Activity:
Filter this listing down to the lines that contain the word "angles", and copy them.

※

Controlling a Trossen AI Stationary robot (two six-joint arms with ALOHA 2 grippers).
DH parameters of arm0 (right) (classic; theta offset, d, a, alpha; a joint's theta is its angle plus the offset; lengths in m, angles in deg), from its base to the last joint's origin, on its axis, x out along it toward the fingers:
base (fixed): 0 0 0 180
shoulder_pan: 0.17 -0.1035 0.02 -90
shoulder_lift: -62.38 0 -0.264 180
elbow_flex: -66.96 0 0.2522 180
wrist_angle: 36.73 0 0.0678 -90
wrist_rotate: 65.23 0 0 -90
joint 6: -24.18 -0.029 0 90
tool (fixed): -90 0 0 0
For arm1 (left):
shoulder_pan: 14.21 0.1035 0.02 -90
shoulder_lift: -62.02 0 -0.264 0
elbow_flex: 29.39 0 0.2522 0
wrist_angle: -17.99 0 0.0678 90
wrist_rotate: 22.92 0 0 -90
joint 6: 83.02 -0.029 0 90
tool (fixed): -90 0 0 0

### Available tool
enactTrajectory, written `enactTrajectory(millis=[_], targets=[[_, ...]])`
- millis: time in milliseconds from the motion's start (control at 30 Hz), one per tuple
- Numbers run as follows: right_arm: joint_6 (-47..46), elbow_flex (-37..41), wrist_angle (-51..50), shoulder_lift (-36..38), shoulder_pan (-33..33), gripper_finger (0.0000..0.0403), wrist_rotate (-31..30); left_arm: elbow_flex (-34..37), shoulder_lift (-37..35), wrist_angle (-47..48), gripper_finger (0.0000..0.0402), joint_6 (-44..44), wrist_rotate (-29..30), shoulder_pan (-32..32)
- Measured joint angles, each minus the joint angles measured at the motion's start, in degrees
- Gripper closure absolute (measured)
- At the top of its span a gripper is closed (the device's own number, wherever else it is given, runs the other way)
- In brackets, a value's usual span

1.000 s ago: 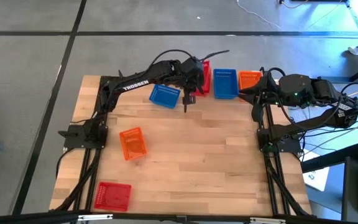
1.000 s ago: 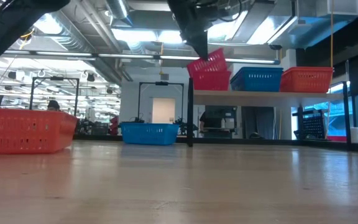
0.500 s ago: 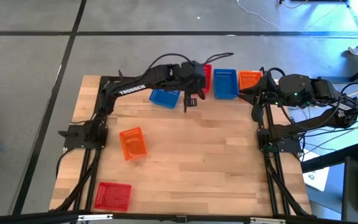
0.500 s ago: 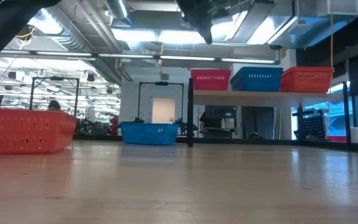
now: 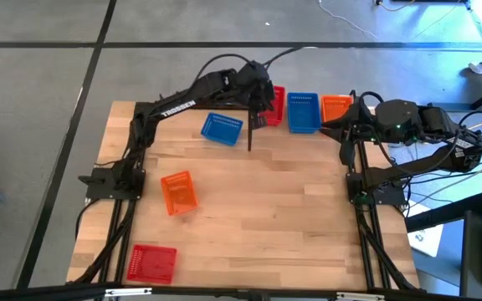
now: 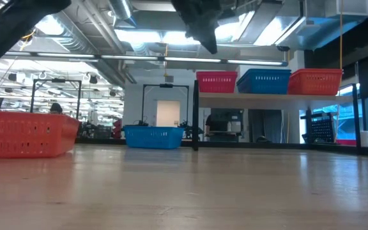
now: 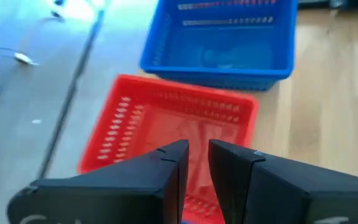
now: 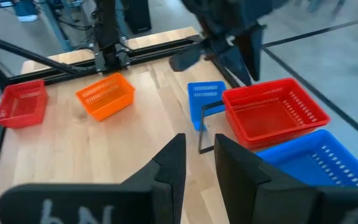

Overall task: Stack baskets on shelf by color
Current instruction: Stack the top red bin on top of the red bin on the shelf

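Tabletop point(image 5: 266, 209): large wooden surface, both arm bases mounted at its side edges. Shelf point(image 6: 280, 96): pale board on black posts at the far edge of the tabletop; used as ref. landmark below. On shelf, one row, left to right in the low view: red basket point(image 5: 276, 104), blue basket point(image 5: 303, 111), orange basket point(image 5: 335, 107); all upright and just beside one another. Off shelf, on tabletop: 2nd blue basket point(image 5: 222, 128) just beside the shelf's red-basket end, lying skewed; 2nd orange basket point(image 5: 178, 192) well apart from shelf, toward the left arm base; 2nd red basket point(image 5: 151, 262) farthest from shelf, at the near left corner. Left arm point(image 5: 182, 104) reaches across to the shelf. Left gripper point(image 7: 196, 163) hangs above the shelf's red basket, clear of it; jaws narrowly parted with a slim gap between them, nothing held. Right arm point(image 5: 408, 125) parked folded beside the shelf's orange-basket end. Right gripper point(image 8: 197, 158) points along the shelf row, jaws slightly apart, nothing between them. Low view: a person point(image 6: 55, 108) shows far off in the room behind the tabletop.
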Motion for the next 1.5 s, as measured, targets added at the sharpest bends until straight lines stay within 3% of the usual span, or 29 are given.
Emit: enactTrajectory(millis=[433,1300,1500], targets=[[-1.30,0.00,0.00,0.00,-0.01,0.0321,0.80,0.05,4.90,3.18,0.0346,3.01,-1.16,1.55],[-1.36,0.00,0.02,0.00,-0.01,0.0321,1.81,-0.02,6.11,6.44,0.0347,3.21,-3.87,0.01],[-1.20,0.00,0.00,0.00,-0.01,0.0321,1.76,0.00,5.83,6.49,0.0347,3.31,-1.57,-0.18]])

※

Your solution:
DH parameters of arm0 (right) (classic; theta offset, d, a, alpha; a joint's theta is its angle plus the offset; lengths in m, angles in deg), from its base to the last joint's origin, on its axis, x out along it toward the fingers:
- Measured joint angles, each minus the joint angles measured at the motion's start, in degrees

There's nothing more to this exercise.